Para Morris, o ornamento era algo necessário e deveria ser acessado por todos e disponível em todos os momentos, inclusive no cotidiano doméstico, decorando não apenas igrejas, mas também o interior das residências, acompanhando a vida de maneira geral. Conforme escreve Florence Boos em “The Routledge Companion to William Morris”, sua concepção de arte era de que ela deveria ser útil em todos os sentidos.
O leitor impaciente talvez queira me perguntar, agora, como é que Pelotas entrou nessa história toda. Pois bem, hoje mais conhecida pelos doces que produz, Pelotas já teve suas épocas mais glamourosas. No seu passado glorioso, a cidade viu inaugurar a escola de agronomia, em 1883, uma das primeiras do país, que, em 1887, responderia pelo nome de Escola de Agronomia, Artes e Ofícios. Chamada de “a Paris dos pampas”, Pelotas recebera esse apelido por manter um intenso intercâmbio com a Europa no século XIX, trazendo não apenas costumes e vestimentas ao gosto europeu, mas também o estilo Artes e Ofícios, o que ajudou a dar feição aos ornamentos arquitetônicos, inicialmente importados e logo produzidos na cidade.
Muitos desses elementos ornamentais passariam a enfeitar a arquitetura pelotense, cujos muros eram inicialmente levantados com mão de obra cativa e logo teriam projetos assinados por imigrantes europeus, que buscavam na cidade um nicho sedento por cultura e costumes do velho continente. Segundo o historiador Mário Osório Magalhães, tal movimentação foi decisiva para que, em maio de 1882, fosse levada a público a proposta de construção daquele que seria o Liceu de Artes e Ofícios.

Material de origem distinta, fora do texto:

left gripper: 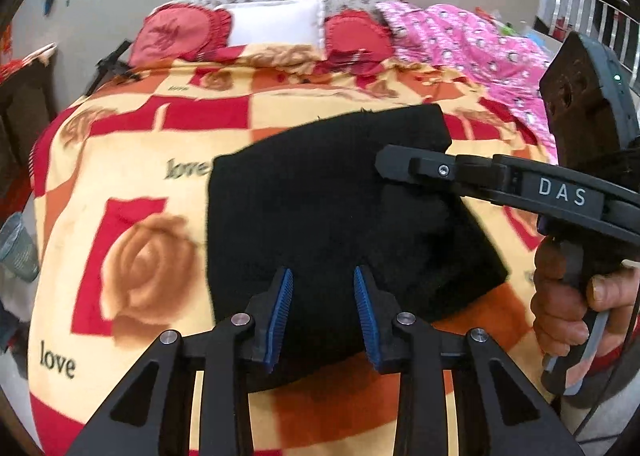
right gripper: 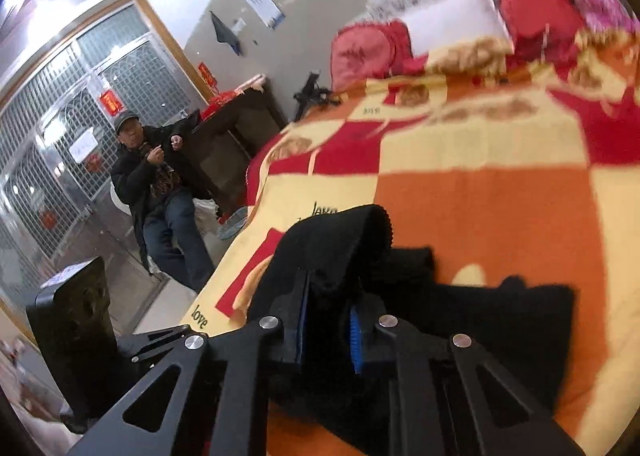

Infelizmente, assim como a cidade de Pelotas testemunhou a sucessiva perda do seu poderio econômico, o movimento Arts and Crafts também se viu entrar na fila dos que “não deram muito certo”. O movimento surgiu como uma oposição à industrialização e à exploração dos trabalhadores. No entanto, devido ao modo de trabalho artesanal muito custoso, o qual replicava as guildas medievais, produzindo objetos únicos ou com séries limitadas em materiais diferenciados, os produtos acabaram sendo acessados apenas por uma classe seleta, que viu naqueles elementos únicos uma forma de se destacar da multidão indistinta. Assim, o movimento inicialmente dirigido à classe trabalhadora acabou sendo rapidamente apropriado pelo capitalismo. O antídoto tornou-se veneno.
Engana-se, no entanto, quem julga que a arte se intimida com o fracasso e a cidade se afunda no esquecimento.
Eis que um artista quase pelotense cruzou com leveza e elegância o campo minado da arte útil versus arte inútil. Falo do artista rio-grandino Daniel Acosta, que há muito reside em Pelotas. Entre a vasta produção do artista, encontra-se uma série de obras que parte da reprodução da técnica empregada pelos artífices do final do século XIX. A época de produção dessas obras coincide com as grandes demolições das casas e palacetes históricos da cidade de Pelotas, o que motivou uma série de políticas públicas locais para tentar frear as demolições e preservar os prédios históricos restantes, os quais, doravante, deixariam de ser apenas moradias e adquiririam um sentido monumental, testemunhando o passado opulento da cidade.
Será que o gesto do artista de recuperar a técnica antiga da extinta escola Arte e Ofício pode indicar um sutil aceno àquele projeto grandioso de William Morris, coroando a arte com um papel emancipatório? Essa é uma pergunta que cabe ao próprio leitor buscar a resposta, indo conhecer ele mesmo as obras maravilhosas de Daniel Acosta.
(*) André Winter Noble é doutorando no PPG em Artes Visuais da UFRGS.